Study Shows We’ve Been Drinking Coffee All Wrong
Our inclination for decades has been to down a hot cup of black coffee right after waking up, but a new study shows that could be a big mistake. This new study from the Research Centre for Nutrition, Exercise & Metabolism at the University of Bath has discovered that waiting until after breakfast to drink your coffee can improve your metabolism levels, especially if you’ve had a disrupted night’s sleep.
Blood sugar levels need to be kept within certain ranges to keep our bodies healthy and functioning at their optimum metabolic levels. The right range helps reduce our vulnerability to heart diseases, diabetes, and similar conditions.
“We know that nearly half of us will wake in the morning and, before doing anything else, drink coffee – intuitively the more tired we feel, the stronger the coffee,” researcher James Betts said. “This study is important and has far-reaching health implications as up until now we have had limited knowledge about what this is doing to our bodies, in particular for our metabolic and blood sugar control.”
Researchers had 29 adults participate in three overnight scenarios in different sequences. The experiments were meant to study how disrupted sleep holds up against uninterrupted sleep and the affects of consuming coffee or sugar in the morning.
After each trial night, blood was drawn from the participants to study the affects on blood sugar response and metabolism. In the process, researchers learned that drinking coffee too soon after waking affects the body’s blood sugar response, spiking up by 50-percent compared to a post-coffee brew.
“Put simply, our blood sugar is impaired when the first thing our bodies come into contact with is coffee, especially after a night of disrupted sleep,” Betts said. “We might improve this by eating first and then drinking coffee later if we feel we still feel the need for it. Knowing this can have important health benefits for us all.”

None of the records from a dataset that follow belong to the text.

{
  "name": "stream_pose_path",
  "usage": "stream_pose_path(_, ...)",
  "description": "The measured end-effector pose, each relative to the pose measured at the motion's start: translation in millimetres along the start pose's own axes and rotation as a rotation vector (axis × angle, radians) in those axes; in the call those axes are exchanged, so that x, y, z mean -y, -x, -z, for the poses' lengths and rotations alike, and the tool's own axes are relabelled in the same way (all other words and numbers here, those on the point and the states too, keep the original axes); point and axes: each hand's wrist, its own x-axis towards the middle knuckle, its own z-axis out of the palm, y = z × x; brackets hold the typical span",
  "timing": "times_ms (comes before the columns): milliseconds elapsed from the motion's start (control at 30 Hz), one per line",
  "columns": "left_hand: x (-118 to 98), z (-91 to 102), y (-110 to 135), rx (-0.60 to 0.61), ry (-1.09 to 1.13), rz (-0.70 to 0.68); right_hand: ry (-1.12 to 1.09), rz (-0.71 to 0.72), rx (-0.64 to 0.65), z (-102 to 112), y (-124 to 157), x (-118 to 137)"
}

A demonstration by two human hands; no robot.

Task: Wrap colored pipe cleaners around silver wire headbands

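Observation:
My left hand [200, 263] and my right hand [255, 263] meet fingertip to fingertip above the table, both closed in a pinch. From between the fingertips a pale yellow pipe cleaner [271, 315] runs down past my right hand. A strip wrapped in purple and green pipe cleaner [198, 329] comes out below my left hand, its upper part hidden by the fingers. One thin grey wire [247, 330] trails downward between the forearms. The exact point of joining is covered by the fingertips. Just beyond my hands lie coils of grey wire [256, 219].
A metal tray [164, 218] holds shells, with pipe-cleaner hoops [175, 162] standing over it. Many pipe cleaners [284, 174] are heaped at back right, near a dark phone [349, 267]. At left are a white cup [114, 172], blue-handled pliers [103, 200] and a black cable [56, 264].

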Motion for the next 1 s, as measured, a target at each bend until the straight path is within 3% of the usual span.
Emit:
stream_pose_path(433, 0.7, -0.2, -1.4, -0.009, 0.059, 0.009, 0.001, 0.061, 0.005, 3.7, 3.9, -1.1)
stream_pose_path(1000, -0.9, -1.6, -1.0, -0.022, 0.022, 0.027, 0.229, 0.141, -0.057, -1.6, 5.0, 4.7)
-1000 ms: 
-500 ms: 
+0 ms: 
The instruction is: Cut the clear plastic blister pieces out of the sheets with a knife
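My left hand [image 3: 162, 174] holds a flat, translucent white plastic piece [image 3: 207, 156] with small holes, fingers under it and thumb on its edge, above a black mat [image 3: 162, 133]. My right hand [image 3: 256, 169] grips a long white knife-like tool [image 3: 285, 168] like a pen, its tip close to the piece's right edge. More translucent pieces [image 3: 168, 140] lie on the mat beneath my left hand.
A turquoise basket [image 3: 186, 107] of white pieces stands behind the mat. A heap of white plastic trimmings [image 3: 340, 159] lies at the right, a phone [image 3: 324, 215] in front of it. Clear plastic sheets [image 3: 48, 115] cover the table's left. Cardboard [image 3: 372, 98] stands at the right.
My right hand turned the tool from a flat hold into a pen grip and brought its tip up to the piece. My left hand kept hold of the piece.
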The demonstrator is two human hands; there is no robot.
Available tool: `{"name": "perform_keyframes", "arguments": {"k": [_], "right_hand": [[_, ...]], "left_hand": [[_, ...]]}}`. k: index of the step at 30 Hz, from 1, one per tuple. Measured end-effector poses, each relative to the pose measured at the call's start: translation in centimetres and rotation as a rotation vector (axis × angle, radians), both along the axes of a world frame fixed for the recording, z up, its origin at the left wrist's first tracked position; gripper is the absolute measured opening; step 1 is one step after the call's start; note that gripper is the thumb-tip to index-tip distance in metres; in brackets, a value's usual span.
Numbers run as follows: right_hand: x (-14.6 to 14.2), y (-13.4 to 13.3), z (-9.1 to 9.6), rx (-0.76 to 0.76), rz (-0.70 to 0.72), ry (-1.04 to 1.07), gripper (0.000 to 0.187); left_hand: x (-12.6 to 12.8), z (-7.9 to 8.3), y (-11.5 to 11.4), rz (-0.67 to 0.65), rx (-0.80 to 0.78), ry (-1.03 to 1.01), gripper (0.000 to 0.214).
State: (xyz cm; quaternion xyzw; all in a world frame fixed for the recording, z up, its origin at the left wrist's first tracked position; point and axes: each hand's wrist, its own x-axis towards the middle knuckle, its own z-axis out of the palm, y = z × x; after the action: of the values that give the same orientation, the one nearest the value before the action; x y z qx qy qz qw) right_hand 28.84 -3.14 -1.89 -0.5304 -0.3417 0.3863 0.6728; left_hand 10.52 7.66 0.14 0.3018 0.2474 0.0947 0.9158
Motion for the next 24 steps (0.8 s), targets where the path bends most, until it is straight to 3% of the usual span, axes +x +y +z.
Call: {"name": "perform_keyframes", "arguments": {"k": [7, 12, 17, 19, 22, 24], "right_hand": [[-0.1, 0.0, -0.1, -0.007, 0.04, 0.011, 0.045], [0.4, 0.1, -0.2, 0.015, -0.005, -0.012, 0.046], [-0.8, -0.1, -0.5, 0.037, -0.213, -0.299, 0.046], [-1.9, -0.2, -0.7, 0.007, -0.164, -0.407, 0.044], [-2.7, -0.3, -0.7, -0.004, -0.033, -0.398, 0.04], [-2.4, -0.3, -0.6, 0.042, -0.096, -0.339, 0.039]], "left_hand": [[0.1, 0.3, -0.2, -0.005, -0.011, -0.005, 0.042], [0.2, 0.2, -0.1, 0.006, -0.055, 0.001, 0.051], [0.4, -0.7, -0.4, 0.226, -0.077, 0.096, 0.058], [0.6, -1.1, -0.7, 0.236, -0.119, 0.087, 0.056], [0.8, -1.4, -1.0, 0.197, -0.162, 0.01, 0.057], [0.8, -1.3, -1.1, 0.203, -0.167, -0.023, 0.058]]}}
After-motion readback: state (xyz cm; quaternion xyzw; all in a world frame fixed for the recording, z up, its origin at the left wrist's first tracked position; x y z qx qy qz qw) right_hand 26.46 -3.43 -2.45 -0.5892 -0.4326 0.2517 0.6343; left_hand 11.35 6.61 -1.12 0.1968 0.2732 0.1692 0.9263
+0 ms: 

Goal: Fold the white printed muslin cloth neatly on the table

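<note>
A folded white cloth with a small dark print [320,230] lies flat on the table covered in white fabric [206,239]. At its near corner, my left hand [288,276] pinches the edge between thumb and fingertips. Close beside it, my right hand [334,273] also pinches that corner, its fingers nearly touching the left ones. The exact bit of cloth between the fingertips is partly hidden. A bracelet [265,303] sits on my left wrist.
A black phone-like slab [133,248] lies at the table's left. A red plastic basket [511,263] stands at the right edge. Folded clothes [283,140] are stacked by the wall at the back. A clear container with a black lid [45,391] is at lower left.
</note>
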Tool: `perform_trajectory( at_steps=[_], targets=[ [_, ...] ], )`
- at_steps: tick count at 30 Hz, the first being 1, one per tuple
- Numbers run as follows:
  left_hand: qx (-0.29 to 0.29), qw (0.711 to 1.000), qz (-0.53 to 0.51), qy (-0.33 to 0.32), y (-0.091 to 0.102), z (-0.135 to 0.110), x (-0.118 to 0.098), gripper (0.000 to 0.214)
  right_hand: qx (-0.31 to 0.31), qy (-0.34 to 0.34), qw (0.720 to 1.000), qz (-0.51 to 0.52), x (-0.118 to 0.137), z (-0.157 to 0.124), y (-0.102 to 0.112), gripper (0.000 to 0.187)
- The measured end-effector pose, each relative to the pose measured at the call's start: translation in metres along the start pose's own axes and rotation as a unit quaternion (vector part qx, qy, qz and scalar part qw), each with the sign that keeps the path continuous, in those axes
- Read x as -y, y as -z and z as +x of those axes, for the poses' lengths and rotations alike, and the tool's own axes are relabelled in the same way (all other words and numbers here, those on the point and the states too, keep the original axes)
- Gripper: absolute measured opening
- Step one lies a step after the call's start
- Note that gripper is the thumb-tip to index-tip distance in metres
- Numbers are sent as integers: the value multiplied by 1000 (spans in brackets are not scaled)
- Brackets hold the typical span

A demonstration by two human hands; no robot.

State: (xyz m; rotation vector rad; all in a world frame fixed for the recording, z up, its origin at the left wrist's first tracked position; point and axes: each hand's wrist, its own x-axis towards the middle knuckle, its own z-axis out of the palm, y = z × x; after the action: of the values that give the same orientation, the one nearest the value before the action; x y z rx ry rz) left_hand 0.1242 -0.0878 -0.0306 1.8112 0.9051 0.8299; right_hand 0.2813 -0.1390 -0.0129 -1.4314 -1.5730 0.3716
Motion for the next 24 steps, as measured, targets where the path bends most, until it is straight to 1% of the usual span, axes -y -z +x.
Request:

The study also showed that the body’s blood sugar response was similar when the study subjects experienced disrupted sleep versus uninterrupted sleep. The caffeine had the biggest impact on their metabolism levels.
A single night of disrupted sleep did not worsen the participants’ blood sugar levels at breakfast compared to that of a normal night’s sleep, but drinking coffee to remedy that bad night’s sleep does limit the human body’s ability to tolerate sugar at breakfast -whether that’s orange juice, cinnamon rolls, or starchy cereals.
Leader researcher, Harry Smith notes, “There is a lot more we need to learn about the effects of sleep on our metabolism, such as how much sleep disruption is necessary to impair our metabolism and what some of the longer-term implications of this are, as well as how exercise, for instance, could help to counter some of this.”